Sorry, not sorry - can’t resist:
Ignore the freezeframe image, it’s actually Blackadder Goes Forth, the episode General Hospital with the ‘German’ spy… should be queued to the relevant section.
Sorry, not sorry - can’t resist:
Ignore the freezeframe image, it’s actually Blackadder Goes Forth, the episode General Hospital with the ‘German’ spy… should be queued to the relevant section.
It may not be subjective from the perspective of whatever T1 customer service peon got to deliver the news(and delivered the warning that it might happen).
There has been a lot of enthusiasm about ‘vocal biometrics’ among entities looking to cut authentication costs without turning the call center into a completely trivial attack surface.
Articles about Santander in the UK and voiceprinting seem to be from the past couple of years; though a Santander in Mexico(same corporate parent at least, I’d assume; but am not 100% sure) shows up as a ‘success story’ for Nuance’s " VocalPassword" product back in 2010.
Please don’t construe this as a defence; it’s a classic “the algos are, like, objective, man(because they were written by a bunch of tech bros and trained against what they would think of as ‘normal’ people)” case; I’d just not be at all surprised if the original warning was delivered in good faith (at the not-terribly-helpful level of support peon) because they’d seen “the system” start locking people out like this before; and the trigger is an adoption, much higher up the food chain, of a cost-saving measure that was either not designed with this user group in mind(or deliberately defined it out of scope during development; however hard voiceprinting is I can only imagine that it’s harder if you also try to ensure that people whose voices are changing remain tagged as the same person without ruining your spoof resistance; and defining away hard cases is a classic approach to success).

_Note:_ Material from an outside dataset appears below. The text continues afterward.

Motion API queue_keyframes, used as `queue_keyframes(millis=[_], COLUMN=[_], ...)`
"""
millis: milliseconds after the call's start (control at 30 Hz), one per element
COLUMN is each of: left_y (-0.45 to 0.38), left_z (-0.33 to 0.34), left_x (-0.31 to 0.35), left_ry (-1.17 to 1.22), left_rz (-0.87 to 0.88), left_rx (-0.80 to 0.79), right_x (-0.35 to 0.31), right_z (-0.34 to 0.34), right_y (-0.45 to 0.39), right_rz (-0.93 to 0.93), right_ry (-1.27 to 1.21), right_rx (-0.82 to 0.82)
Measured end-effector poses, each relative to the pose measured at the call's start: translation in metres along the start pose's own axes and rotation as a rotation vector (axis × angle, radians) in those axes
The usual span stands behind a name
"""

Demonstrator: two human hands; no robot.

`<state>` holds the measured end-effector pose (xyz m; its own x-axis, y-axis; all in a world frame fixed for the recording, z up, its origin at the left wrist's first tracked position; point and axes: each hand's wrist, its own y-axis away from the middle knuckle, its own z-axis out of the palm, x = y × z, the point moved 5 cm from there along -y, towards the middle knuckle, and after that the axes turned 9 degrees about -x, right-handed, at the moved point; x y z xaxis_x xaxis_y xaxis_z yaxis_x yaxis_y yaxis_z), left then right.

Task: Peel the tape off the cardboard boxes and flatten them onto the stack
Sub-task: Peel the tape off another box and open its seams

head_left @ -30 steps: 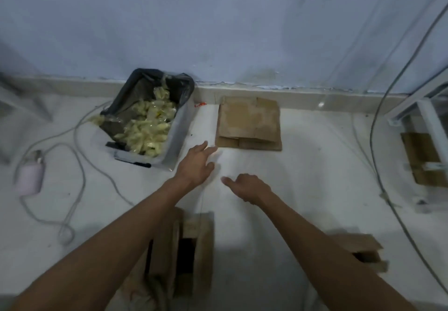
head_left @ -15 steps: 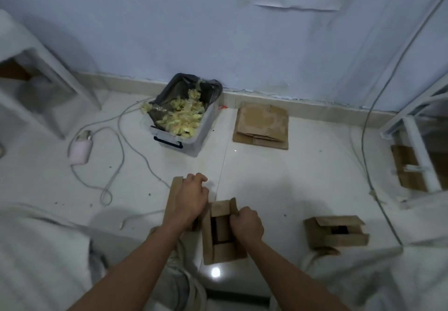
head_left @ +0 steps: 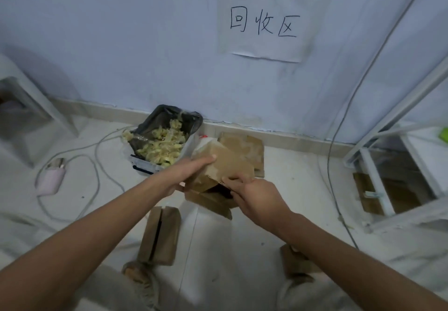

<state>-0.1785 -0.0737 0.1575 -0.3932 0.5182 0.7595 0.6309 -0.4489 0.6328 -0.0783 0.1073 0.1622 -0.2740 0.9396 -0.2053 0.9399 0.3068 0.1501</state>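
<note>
1. A person is holding a small cardboard box (head_left: 225,165) up in the air with both hands, above the white floor (head_left: 291,189) and in front of the bin and the stack.
2. The left hand (head_left: 186,172) is lying along the box's left side, its fingers stretched nearly straight and pressing flat against the cardboard, the thumb hidden beneath.
3. The right hand (head_left: 254,194) is gripping the box's near right corner, its fingers curling over the edge and pinching the cardboard.
4. The box is tilting, its top face turned toward the camera, and an opened flap is hanging below it.
5. A stack of flattened cardboard (head_left: 252,148) is lying on the floor against the skirting, just behind the held box and partly hidden by it.
6. A plastic bin (head_left: 145,165) lined with a dark bag is sitting just left of the stack, holding crumpled yellowish tape (head_left: 160,145).
7. Another cardboard box (head_left: 160,233) is resting on the floor below the left forearm, its flaps parted along a dark slit.
8. A third box (head_left: 293,259) is showing under the right forearm.
9. A paper sign (head_left: 266,19) with handwritten characters is hanging on the wall (head_left: 121,31).
10. A pink charger (head_left: 51,179) with a white cable is lying at the left.
</note>
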Motion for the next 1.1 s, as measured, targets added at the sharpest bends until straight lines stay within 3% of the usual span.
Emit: queue_keyframes(millis=[133, 200, 267, 367, 467, 567, 900, 1100], left_y=[0.013, 0.026, 0.038, 0.050, 0.057, 0.057, 0.038, 0.029], left_z=[-0.001, 0.002, 0.014, 0.035, 0.045, 0.059, 0.058, 0.064], left_x=[0.007, 0.000, -0.001, 0.007, -0.001, -0.013, -0.031, -0.043], left_ry=[-0.035, -0.142, -0.426, -0.770, -0.824, -0.872, -0.945, -0.995], left_rz=[0.084, 0.126, 0.174, 0.336, 0.406, 0.448, 0.434, 0.506], left_rx=[0.141, 0.255, 0.388, 0.504, 0.504, 0.480, 0.485, 0.414], right_x=[-0.007, 0.002, 0.016, 0.023, 0.018, 0.015, 0.020, 0.025], right_z=[-0.008, -0.008, -0.011, -0.017, -0.013, -0.009, 0.007, 0.023], right_y=[0.023, 0.035, 0.048, 0.059, 0.058, 0.055, 0.031, 0.021], right_rz=[-0.097, 0.019, 0.171, 0.249, 0.264, 0.262, 0.218, 0.100], right_ry=[-0.102, -0.309, -0.476, -0.643, -0.669, -0.499, -0.266, -0.405], right_rx=[0.133, 0.268, 0.431, 0.526, 0.471, 0.390, 0.296, 0.131])
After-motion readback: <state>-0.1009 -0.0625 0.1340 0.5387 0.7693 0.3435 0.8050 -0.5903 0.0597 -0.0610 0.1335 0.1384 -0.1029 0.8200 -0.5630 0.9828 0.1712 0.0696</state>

In most respects, that’s worse: some asshole employee with an axe to grind against the transgendered would need to be dealt with; but would be a problem you could fire. Company-wide adoption of “biometrics means ‘something you are’; and are secure++!” means that a rigid concept of “something you are” being a presumptively immutable thing that you’d best not try to tamper with if you don’t want all kinds of trouble is being baked into the invisible foundational assumptions of the system; where it will have wider impact and be much harder to dislodge.